:: ASSIGNMENT ::
Scan the entries that follow and copy out every line containing "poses".

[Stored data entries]
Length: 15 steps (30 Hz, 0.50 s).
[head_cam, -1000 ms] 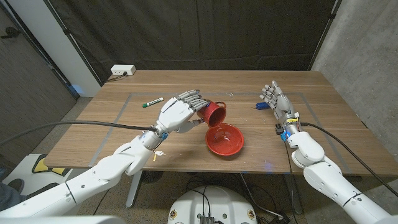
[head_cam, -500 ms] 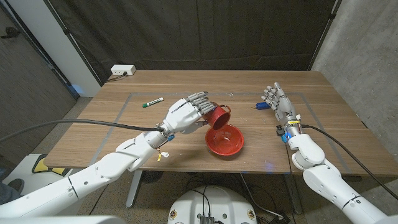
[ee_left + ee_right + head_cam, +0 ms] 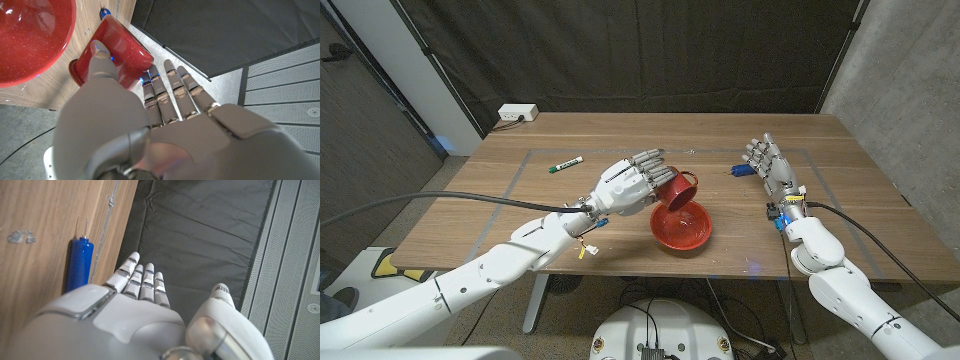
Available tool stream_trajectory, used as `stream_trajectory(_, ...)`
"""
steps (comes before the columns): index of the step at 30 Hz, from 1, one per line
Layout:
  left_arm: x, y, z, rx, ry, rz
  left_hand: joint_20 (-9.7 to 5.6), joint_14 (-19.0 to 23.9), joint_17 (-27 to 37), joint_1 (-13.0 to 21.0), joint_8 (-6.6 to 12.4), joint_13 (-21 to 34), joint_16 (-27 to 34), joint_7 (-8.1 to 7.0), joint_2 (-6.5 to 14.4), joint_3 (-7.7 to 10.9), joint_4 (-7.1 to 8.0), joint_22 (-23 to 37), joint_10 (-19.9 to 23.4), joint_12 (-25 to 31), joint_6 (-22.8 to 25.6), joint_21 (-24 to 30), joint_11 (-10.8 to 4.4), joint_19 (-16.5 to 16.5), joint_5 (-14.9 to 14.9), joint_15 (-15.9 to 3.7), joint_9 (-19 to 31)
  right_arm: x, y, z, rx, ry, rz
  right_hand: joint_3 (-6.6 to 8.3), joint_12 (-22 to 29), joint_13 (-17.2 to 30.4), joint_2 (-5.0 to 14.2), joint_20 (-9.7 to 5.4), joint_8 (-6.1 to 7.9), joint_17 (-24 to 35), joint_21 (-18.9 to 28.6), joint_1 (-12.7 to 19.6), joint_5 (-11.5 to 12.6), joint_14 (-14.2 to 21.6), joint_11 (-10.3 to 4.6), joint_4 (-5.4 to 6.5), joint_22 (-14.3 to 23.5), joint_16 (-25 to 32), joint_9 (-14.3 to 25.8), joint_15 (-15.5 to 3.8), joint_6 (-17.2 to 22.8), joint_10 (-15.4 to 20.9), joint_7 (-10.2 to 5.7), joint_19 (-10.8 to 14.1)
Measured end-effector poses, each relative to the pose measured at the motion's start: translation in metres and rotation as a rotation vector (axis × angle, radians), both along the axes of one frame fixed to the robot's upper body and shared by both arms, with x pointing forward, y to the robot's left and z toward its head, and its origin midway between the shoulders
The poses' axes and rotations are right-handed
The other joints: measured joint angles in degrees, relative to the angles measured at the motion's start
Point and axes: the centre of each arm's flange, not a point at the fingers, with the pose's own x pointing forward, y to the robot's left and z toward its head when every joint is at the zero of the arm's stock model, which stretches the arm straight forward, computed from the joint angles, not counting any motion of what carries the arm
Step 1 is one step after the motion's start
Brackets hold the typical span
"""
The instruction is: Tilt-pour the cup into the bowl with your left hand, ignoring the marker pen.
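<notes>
My left hand (image 3: 632, 184) grips a red cup (image 3: 677, 190) and holds it tilted, mouth down, over the near-left rim of the red bowl (image 3: 682, 226) in the table's middle. In the left wrist view my thumb and fingers (image 3: 165, 90) wrap the cup (image 3: 120, 50) beside the bowl (image 3: 30, 40). Whatever leaves the cup cannot be made out. My right hand (image 3: 772, 170) stands at the right side of the table, fingers apart, holding nothing. A marker pen with a green cap (image 3: 564, 163) lies at the back left.
A blue pen-like object (image 3: 740, 169) lies just behind my right hand, also in the right wrist view (image 3: 79, 265). A white power strip (image 3: 517, 114) sits at the table's far left corner. Faint tape lines mark a rectangle on the table (image 3: 620, 135).
My left hand has carried the cup rightward over the bowl and tipped it further mouth-down. The right hand has stayed put.
</notes>
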Motion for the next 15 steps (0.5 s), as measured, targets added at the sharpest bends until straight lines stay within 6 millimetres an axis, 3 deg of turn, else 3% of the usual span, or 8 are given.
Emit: stream_trajectory(15, 0.0006, -0.0082, 0.0003, 0.011, -0.021, 0.011, 0.10, 0.00, 0.00, 0.00, 0.00, 0.02, -0.25, -0.09, 0.00, 0.00, 0.00, 0.00, -0.26, 0.00, 0.13, -0.09, -0.27, -0.52, -0.03, 0.00, 0.00, 0.0006, -0.0073, -0.0061, 0.006, 0.012, -0.002, -0.24, 0.00, 0.00, 0.00, 0.00, 0.00, 0.00, 0.00, 0.00, 0.00, 0.00, 0.00, 0.24, 0.00, 0.00, 0.00, 0.00, 0.00, 0.00, 0.00, 0.00)
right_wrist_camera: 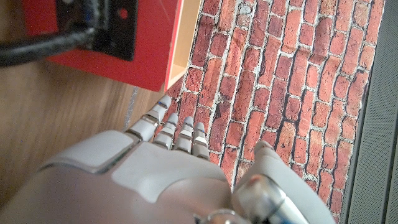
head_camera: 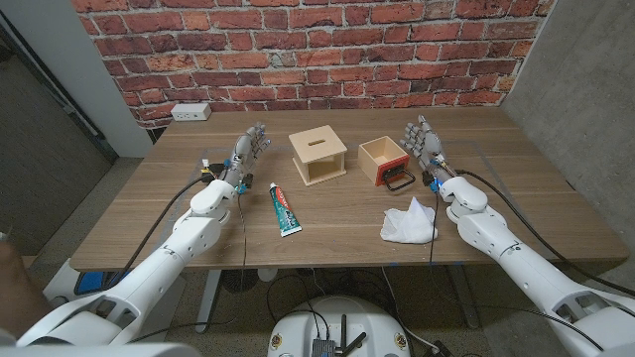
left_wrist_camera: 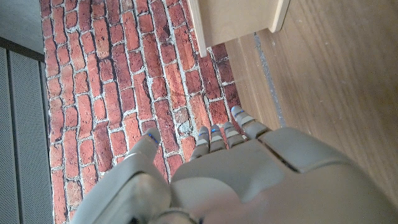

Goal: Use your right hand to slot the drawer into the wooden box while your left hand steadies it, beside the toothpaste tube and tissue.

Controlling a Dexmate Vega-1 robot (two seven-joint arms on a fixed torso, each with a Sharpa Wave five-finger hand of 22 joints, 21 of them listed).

:: EXERCISE ANSWER ::
Measured end-effector poses, each relative to the pose measured at the motion's start: translation in metres and rotation as a rotation vector (axis × angle, radians), both along the axes of one frame fixed to the robot's upper body and shared by both arms, with x pointing forward, y to the robot's left and z toward its head, and its origin midway between the shoulders
The poses' axes and rotations are right-handed

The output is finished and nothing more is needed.